Because GC layer stimulation does not activate the PP (Fig. 1A), the potentiation in the ML seen in these experiments must reflect LTP within the GC→MC→GC circuit, either of GC→MC synapses or MC→GC synapses, or both. TBS of the GC layer was generally more effective than TBS of the PP at triggering LTP, despite the substantial overlap between the regions activated (compare Figs. 2D and 3D). The more than twofold potentiation of responses in the CA3 region by GC layer TBS presents a striking contrast with the absence of potentiation at the same location when TBS was applied to the PP. The very different potentiation maps (Figs. 2F, 3F) indicated that despite the similar spatial distributions of responses, TBS of the PP and GC layer strengthened different populations of synapses. This comparison raised important questions about the distinct roles of the various types synapses in the plasticity of the dentate gyrus. We therefore directed our experiments toward the goal of assessing the contributions of LTP at different synapses to the transmission of signals along different routes.

Potentiation with a severed PP

Although the spatial spread of responses to PP stimulation (Fig. 2D) tracks the anatomy of the PP (Fig. 1A), activation of the downstream GC→MC→GC circuit makes a major contribution to this spread (Jackson and Scharfman, 1996). Since we were able to induce LTP in the GC→MC→GC circuit (Fig. 3), we sought to test the hypothesis that LTP in these synapses contributes to the potentiation induced by TBS of the PP (Fig. 2). We therefore performed experiments in slices in which cuts were made to sever the PP. As reported previously (Jackson and Scharfman, 1996), regions of the ML across the cut from the stimulating electrode (trans-) responded nearly as robustly to PP stimulation as regions on the same side of the cut (cis-) (Fig. 4A). TBS stimulation induced potentiation throughout the ML, including the regions across the cut (Fig. 4B). Although potentiation was generally somewhat less than that in control slices, Figure 4C showed similar statistically significant increases on both sides of the cut (Fig. 4D, N = 11, p < 0.05). Thus, potentiation of responses in the ML across the cut did not depend on LTP of local PP→GC synapses at that site. The potentiation across the lesion suggested either that LTP was expressed in the GC→MC→GC circuit, or that the amplification of responses on the same side of the lesion by LTP of local PP→GC synapses propagated through the GC→MC→GC circuit to the other side of the lesion. In either scenario, signal transmission across the incision depended on hilar circuitry. Had we seen potentiation only on the side of the cut receiving stimulation, this result would have strongly negated the hypothesis that LTP in the GC→MC→GC circuit contributes to the potentiation induced by TBS of the PP. Additional experiments presented below on heterosynaptic interactions provided further support for a contribution from LTP within the GC→MC→GC circuit to potentiation induced by TBS of the PP.

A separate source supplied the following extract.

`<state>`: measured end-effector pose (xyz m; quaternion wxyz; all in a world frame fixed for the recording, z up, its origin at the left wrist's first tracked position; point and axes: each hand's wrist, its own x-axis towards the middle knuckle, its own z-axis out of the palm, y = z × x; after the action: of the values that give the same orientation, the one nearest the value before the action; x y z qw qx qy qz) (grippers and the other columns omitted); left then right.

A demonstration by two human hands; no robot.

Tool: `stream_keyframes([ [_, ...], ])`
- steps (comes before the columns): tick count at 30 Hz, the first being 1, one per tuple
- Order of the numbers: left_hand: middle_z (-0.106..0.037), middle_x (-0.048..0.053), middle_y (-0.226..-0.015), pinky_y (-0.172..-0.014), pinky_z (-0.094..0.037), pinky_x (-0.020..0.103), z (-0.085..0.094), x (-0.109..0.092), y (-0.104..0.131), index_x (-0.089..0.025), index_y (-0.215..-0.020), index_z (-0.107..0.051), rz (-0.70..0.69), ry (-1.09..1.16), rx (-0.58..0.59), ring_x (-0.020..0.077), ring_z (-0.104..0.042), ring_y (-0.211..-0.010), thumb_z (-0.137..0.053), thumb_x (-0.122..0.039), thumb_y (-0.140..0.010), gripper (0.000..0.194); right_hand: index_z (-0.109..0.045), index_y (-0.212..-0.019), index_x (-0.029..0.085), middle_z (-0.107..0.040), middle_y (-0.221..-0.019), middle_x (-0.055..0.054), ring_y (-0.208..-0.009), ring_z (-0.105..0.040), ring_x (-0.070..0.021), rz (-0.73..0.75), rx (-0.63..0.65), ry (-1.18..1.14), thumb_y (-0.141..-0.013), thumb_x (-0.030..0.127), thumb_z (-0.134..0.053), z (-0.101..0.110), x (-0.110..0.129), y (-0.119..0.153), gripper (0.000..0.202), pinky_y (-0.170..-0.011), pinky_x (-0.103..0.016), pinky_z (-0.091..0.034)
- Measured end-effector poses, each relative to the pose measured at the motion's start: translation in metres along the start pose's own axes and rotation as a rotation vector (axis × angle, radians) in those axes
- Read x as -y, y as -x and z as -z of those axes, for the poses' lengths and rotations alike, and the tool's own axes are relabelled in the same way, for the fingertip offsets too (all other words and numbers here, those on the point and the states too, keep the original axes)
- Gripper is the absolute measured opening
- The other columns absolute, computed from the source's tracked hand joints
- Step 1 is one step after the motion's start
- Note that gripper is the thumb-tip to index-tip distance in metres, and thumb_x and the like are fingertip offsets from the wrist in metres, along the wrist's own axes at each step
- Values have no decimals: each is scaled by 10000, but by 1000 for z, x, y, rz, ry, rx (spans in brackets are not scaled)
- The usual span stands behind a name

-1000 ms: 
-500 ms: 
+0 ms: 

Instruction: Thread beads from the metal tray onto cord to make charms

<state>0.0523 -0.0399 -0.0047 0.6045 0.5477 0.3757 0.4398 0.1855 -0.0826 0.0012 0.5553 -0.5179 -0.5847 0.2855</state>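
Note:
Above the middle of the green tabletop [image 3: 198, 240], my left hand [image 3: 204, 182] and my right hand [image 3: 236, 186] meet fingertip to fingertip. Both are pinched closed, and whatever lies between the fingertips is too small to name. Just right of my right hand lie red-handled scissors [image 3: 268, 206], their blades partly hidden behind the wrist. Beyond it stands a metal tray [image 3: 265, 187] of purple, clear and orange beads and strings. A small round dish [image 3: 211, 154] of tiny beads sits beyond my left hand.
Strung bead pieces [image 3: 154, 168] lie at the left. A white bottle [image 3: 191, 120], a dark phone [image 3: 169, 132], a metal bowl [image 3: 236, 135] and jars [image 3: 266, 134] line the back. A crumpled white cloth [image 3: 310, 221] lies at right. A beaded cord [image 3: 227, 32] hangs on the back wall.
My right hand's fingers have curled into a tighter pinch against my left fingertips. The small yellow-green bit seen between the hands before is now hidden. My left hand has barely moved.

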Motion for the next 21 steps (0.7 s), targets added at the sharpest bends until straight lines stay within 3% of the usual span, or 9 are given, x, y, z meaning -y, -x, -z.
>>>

NMDA receptor dependence of potentiation

LTP induced by PP stimulation depends on NMDA receptors (Morris et al., 1986; Colino and Malenka, 1993), but mossy fiber LTP in the CA3 region does not (Harris and Cotman, 1986; Jaffe and Johnston, 1990; Nicoll and Schmitz, 2005). GC→MC synapses are formed by the same presynaptic cells as GC→CA3 mossy fiber synapses, and the NMDA receptor independence of their LTP (Lysetskiy et al., 2005) suggests that this is a general property of synapses formed by GC axons. Thus, experiments with an NMDA receptor antagonist should help us evaluate how LTP of different populations of synapses contributes to the potentiation observed at various locations. In the presence of the NMDA receptor antagonist 2-amino-5 phosphonovaleric acid (APV, 50 μm), PP stimulation evoked responses that spread through slices (Fig. 5A) as in control experiments (Fig. 2B), but TBS of the PP failed to potentiate these responses (Fig. 5B,C). Following APV washout, a second TBS potentiated responses in the ML (Fig. 5C), with a distribution similar to that observed in slices not previously exposed to APV (Fig. 2F). Plots of response versus time also illustrated the block of potentiation (Fig. 5D); the mean fractional change in ΔI/I was not significant in APV but was significant after APV removal (Fig. 5E). APV applied to lesioned slices (as in Fig. 4) produced a similar block of potentiation, which again recovered following washout (n = 4; data not shown). The potentiation map showed that the NMDA receptor dependence of potentiation induced by PP stimulation (Morris et al., 1986; Colino and Malenka, 1993) was global and extended through the dentate gyrus (Fig. 5B). Given the NMDA receptor independence of LTP at GC→MC synapses (Lysetskiy et al., 2005), this result suggested that the potentiation induced by TBS of the PP resulted from LTP of PP→GC and MC→GC synapses rather than GC→MC synapses.

Figure 5.

Figure 5.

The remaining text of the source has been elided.